ABOUT THIS TASK – Nothing but an exact copy is wanted: the line with "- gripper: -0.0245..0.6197" and each line after it in the data below, last line included.

= Beginning of Section =

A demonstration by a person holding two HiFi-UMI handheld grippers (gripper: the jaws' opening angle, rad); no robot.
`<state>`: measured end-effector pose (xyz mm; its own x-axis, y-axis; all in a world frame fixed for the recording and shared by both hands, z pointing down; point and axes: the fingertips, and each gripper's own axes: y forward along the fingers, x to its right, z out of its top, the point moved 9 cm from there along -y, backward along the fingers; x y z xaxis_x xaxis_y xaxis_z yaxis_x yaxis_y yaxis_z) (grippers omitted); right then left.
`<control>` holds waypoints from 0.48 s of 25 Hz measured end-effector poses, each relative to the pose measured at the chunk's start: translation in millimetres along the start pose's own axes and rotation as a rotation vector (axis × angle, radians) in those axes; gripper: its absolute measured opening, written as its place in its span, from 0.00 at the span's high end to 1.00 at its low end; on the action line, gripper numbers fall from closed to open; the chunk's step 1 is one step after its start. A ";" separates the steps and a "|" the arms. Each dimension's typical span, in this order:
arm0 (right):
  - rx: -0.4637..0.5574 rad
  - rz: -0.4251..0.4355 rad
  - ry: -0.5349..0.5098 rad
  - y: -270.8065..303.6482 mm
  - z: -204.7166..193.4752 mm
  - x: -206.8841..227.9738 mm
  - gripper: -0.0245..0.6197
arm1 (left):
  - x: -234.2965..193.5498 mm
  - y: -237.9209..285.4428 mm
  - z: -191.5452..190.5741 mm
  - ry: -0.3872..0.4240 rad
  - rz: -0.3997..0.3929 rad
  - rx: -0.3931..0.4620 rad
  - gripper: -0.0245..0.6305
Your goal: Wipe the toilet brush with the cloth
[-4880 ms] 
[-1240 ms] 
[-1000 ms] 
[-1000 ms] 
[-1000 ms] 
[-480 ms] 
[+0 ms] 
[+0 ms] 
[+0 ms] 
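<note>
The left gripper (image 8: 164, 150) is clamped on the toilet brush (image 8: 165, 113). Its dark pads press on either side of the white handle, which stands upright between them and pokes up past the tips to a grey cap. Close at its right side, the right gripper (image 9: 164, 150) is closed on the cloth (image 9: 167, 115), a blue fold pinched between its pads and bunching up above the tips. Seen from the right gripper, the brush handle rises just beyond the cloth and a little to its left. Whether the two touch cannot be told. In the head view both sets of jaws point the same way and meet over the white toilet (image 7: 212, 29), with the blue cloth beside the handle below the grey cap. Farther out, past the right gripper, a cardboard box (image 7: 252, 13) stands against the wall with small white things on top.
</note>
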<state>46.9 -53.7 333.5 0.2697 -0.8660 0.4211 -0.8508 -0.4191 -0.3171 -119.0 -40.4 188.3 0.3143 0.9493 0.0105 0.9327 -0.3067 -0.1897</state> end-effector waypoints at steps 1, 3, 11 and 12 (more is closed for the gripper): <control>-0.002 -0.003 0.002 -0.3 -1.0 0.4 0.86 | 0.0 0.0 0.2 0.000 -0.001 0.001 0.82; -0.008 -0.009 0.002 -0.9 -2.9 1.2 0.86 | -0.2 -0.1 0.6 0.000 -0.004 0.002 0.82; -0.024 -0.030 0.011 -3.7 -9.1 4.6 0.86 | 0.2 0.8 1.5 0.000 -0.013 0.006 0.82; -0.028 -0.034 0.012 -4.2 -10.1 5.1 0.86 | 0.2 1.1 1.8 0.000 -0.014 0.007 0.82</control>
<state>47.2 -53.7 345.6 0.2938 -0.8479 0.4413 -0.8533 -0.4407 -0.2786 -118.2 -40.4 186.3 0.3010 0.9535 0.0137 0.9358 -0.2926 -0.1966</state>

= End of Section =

RESPONSE –
  - gripper: -0.0245..0.6197
arm1 (left):
  - x: -234.2965..193.5498 mm
  - y: -237.9209..285.4428 mm
  - z: -191.5452..190.5741 mm
  - ry: -0.3872..0.4240 rad
  - rz: -0.3997..0.3929 rad
  - rx: -0.3931..0.4620 rad
  - gripper: -0.0245..0.6305
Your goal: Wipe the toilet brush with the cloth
[-4880 ms] 
[-1240 ms] 
[-1000 ms] 
[-1000 ms] 
[-1000 ms] 
[-480 ms] 
[+0 ms] 
[+0 ms] 
[+0 ms] 
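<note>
The left gripper (image 8: 164, 150) is clamped on the toilet brush (image 8: 165, 113). Its dark pads press on either side of the white handle, which stands upright between them and pokes up past the tips to a grey cap. Close at its right side, the right gripper (image 9: 164, 150) is closed on the cloth (image 9: 167, 115), a blue fold pinched between its pads and bunching up above the tips. Seen from the right gripper, the brush handle rises just beyond the cloth and a little to its left. Whether the two touch cannot be told. In the head view both sets of jaws point the same way and meet over the white toilet (image 7: 212, 29), with the blue cloth beside the handle below the grey cap. Farther out, past the right gripper, a cardboard box (image 7: 252, 13) stands against the wall with small white things on top.
</note>
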<state>46.9 -53.7 333.5 0.2697 -0.8660 0.4211 -0.8508 -0.4191 -0.3171 -119.0 -40.4 188.3 0.3143 0.9493 0.0105 0.9327 -0.3067 -0.1897</state> end-effector waypoints at steps 1, 3, 11 and 12 (more is closed for the gripper): <control>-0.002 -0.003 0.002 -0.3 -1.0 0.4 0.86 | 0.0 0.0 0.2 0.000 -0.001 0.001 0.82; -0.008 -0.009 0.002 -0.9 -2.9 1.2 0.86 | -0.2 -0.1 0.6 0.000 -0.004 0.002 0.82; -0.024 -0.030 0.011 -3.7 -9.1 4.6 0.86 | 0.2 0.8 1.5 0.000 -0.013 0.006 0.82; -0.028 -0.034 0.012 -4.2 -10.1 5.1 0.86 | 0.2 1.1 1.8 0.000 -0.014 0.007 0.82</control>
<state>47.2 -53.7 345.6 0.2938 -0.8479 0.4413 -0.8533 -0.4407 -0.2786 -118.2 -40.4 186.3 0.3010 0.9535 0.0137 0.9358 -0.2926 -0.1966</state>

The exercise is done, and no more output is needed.